Reginald Jacob Cannon (born June 11, 1998) is an American professional soccer player who plays as a right-back for Portuguese Primeira Liga club Boavista and the United States national team.

He played one year of college soccer for the UCLA Bruins in 2016 and made his Major League Soccer debut for FC Dallas the following year, totalling 75 appearances for the club. In 2020, he moved to Boavista for a potential fee of $3.5 million.

Cannon made his first appearance for the United States national team in 2018. He played at the CONCACAF Gold Cup in 2019 and 2021, winning the latter as well as the 2021 CONCACAF Nations League Finals

Youth and development 
Cannon played high school soccer at Grapevine Faith Christian School in Grapevine, Texas, coached by Matt McKinney. During his freshman year Grapevine Faith won the TAPPS Division 2 Texas state championship in boys' soccer. In high school Cannon played for the FC Dallas academy team. Cannon won back-to-back national championships for FC Dallas's academy before joining University of California, Los Angeles.

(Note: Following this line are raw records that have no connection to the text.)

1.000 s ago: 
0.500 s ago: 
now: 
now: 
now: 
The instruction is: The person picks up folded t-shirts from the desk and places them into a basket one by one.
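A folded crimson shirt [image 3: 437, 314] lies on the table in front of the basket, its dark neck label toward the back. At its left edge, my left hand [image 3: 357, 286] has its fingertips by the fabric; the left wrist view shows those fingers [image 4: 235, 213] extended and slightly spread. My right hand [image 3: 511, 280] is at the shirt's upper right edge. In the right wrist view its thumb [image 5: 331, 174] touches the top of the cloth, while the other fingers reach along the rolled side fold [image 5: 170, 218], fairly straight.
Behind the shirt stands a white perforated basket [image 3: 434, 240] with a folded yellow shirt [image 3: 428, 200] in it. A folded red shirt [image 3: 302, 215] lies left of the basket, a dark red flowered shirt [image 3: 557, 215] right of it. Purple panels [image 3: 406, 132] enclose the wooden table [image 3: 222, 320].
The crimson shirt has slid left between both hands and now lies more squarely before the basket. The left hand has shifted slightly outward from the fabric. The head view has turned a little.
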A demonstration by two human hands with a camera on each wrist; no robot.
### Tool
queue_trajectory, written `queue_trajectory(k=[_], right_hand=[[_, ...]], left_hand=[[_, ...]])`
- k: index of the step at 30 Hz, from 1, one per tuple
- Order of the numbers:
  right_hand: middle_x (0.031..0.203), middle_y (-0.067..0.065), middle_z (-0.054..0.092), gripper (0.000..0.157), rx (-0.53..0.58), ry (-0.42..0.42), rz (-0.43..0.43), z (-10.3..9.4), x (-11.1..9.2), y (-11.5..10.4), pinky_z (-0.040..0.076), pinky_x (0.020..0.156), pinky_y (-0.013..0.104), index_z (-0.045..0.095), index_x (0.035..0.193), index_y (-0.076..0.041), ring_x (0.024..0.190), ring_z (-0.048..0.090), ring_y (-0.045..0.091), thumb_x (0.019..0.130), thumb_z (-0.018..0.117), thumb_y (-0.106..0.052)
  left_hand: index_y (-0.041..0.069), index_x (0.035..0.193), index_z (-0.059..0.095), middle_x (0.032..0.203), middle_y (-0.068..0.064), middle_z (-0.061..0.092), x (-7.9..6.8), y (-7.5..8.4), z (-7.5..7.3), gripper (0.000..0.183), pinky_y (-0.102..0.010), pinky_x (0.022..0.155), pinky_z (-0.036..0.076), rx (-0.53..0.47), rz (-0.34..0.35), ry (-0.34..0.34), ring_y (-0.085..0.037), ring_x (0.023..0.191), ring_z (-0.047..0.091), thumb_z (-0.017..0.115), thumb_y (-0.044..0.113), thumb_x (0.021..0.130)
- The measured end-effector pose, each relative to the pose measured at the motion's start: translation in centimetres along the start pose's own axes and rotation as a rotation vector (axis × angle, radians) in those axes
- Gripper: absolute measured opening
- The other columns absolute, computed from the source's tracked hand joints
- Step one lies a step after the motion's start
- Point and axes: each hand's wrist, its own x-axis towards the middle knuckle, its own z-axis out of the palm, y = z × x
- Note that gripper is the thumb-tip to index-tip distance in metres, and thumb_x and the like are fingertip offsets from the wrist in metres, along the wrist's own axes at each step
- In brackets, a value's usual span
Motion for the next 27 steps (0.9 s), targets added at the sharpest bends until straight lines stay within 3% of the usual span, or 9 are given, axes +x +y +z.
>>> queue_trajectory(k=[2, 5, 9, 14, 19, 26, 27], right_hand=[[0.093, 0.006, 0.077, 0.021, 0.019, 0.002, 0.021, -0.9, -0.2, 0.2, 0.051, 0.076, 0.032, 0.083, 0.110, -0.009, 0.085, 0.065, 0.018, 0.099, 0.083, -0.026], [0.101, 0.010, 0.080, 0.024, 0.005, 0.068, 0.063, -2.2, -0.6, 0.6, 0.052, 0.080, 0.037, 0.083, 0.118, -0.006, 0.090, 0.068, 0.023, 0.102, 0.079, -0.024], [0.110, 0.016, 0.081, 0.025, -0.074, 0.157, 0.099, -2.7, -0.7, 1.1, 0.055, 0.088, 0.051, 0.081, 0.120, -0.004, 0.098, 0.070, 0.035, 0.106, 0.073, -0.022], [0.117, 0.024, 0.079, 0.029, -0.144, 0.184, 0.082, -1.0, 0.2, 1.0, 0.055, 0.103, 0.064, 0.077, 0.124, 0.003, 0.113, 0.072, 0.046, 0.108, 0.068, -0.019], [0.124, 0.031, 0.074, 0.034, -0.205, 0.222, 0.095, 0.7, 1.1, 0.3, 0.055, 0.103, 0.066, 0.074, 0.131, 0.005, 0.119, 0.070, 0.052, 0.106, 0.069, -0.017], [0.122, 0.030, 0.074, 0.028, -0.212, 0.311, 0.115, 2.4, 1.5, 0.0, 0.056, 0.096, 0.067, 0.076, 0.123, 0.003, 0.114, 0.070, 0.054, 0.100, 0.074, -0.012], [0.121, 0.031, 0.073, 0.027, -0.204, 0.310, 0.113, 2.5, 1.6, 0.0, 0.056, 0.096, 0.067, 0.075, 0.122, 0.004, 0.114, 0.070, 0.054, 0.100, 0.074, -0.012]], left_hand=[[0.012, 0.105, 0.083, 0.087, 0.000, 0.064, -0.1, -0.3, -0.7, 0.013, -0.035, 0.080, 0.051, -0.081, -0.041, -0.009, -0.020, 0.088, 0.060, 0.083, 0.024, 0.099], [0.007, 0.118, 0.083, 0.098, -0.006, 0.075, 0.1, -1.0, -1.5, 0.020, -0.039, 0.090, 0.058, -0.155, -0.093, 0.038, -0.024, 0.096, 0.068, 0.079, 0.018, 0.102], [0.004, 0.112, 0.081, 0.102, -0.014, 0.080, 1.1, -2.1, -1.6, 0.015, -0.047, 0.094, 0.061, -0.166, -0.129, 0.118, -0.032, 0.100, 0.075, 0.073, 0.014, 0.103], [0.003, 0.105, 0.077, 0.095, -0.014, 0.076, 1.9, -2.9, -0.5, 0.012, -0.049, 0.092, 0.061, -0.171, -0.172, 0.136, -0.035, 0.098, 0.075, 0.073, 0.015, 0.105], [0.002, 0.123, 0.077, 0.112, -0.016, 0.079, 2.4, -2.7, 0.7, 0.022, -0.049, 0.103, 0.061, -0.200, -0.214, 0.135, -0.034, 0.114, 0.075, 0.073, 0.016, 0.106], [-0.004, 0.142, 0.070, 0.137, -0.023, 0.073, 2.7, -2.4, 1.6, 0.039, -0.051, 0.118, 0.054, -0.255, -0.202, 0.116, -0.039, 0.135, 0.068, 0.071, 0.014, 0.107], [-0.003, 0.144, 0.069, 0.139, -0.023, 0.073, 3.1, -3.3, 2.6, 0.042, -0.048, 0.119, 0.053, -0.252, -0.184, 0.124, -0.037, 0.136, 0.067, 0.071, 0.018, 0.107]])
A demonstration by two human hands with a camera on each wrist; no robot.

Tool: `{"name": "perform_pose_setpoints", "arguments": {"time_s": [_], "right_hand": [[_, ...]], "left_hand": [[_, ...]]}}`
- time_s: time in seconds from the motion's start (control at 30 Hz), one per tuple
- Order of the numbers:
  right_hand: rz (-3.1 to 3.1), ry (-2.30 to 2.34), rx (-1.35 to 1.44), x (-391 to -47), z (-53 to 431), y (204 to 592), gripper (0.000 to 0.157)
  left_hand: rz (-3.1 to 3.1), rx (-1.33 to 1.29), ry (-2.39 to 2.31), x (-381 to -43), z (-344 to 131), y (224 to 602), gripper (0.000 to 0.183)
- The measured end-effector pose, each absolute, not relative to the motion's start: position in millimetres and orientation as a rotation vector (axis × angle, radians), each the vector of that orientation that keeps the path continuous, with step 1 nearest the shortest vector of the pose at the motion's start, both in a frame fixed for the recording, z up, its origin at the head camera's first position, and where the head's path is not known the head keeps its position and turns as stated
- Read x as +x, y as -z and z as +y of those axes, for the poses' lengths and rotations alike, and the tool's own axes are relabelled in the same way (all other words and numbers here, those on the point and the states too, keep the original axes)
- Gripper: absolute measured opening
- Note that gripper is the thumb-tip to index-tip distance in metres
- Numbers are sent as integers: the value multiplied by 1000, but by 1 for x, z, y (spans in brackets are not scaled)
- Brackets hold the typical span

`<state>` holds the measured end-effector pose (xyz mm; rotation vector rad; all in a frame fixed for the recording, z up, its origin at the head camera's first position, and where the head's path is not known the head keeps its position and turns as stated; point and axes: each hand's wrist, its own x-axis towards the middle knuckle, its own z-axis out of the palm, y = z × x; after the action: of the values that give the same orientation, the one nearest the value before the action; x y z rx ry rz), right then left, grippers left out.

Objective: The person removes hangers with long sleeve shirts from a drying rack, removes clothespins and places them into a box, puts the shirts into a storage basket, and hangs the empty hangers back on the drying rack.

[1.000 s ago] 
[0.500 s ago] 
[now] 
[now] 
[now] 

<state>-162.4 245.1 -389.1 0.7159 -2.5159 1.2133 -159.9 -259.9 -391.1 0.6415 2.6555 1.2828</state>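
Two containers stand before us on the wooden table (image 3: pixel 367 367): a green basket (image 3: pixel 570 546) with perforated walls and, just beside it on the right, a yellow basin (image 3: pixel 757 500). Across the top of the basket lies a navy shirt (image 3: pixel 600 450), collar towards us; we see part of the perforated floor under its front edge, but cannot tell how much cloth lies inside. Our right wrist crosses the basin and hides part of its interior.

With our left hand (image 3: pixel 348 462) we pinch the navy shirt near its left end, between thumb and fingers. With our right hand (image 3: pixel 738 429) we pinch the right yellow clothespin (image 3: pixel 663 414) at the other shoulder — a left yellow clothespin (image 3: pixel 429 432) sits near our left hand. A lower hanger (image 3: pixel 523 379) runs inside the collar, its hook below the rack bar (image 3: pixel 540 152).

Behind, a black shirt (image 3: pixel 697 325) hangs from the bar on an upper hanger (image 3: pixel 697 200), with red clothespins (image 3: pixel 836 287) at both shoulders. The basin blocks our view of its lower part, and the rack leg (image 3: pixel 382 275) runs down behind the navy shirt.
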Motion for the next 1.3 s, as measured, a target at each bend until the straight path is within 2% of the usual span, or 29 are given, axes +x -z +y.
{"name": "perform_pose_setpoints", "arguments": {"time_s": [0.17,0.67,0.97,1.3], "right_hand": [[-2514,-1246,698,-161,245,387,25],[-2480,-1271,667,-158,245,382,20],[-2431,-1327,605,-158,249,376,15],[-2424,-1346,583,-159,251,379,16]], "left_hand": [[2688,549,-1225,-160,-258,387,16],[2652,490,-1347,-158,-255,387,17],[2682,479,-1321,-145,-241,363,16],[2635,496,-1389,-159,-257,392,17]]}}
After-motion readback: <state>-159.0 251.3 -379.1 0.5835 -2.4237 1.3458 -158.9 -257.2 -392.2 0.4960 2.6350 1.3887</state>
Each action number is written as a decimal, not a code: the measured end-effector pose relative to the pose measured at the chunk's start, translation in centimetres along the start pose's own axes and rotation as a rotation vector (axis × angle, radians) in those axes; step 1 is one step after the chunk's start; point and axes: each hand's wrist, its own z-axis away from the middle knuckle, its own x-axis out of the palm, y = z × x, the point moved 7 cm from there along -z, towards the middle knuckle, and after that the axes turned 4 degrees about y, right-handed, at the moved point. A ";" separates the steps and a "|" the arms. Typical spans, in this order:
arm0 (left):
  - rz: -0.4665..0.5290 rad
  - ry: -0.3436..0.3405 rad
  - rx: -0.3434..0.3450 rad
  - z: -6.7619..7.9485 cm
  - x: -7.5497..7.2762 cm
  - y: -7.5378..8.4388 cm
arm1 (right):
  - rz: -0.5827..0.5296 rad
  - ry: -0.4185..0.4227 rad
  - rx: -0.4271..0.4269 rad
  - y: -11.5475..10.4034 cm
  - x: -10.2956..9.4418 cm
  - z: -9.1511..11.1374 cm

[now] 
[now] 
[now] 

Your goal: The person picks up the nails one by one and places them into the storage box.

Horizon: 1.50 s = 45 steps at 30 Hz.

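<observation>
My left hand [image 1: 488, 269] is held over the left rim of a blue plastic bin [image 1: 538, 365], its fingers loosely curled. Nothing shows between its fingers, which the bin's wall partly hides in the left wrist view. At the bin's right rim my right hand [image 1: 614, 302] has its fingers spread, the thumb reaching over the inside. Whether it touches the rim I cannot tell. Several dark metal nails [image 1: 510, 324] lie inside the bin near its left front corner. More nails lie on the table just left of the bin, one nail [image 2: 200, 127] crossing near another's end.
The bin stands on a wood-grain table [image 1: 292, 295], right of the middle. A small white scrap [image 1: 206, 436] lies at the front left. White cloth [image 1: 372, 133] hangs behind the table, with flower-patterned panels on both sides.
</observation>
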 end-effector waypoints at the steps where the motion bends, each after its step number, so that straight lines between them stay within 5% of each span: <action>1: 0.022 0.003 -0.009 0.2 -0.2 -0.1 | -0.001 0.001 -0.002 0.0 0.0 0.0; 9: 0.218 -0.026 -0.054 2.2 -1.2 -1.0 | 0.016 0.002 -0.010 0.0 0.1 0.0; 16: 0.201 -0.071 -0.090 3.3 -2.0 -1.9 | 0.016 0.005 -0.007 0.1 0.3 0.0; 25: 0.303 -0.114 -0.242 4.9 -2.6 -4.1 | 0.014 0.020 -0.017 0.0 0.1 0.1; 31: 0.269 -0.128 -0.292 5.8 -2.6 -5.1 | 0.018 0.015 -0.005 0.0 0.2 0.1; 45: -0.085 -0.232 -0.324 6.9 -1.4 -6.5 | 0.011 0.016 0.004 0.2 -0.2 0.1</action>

Cannon played one year of college soccer at the University of California, Los Angeles in 2016, making 20 appearances for the Bruins. He was one of three players and the only freshman to appear in and start every match for the Bruins. Further, he finished the year having played 1,753 minutes; playing the third most minutes on the team.

Professional career

FC Dallas 
Cannon left college and signed a homegrown player contract with FC Dallas on December 22, 2016. He was the 18th homegrown player in Dallas's history.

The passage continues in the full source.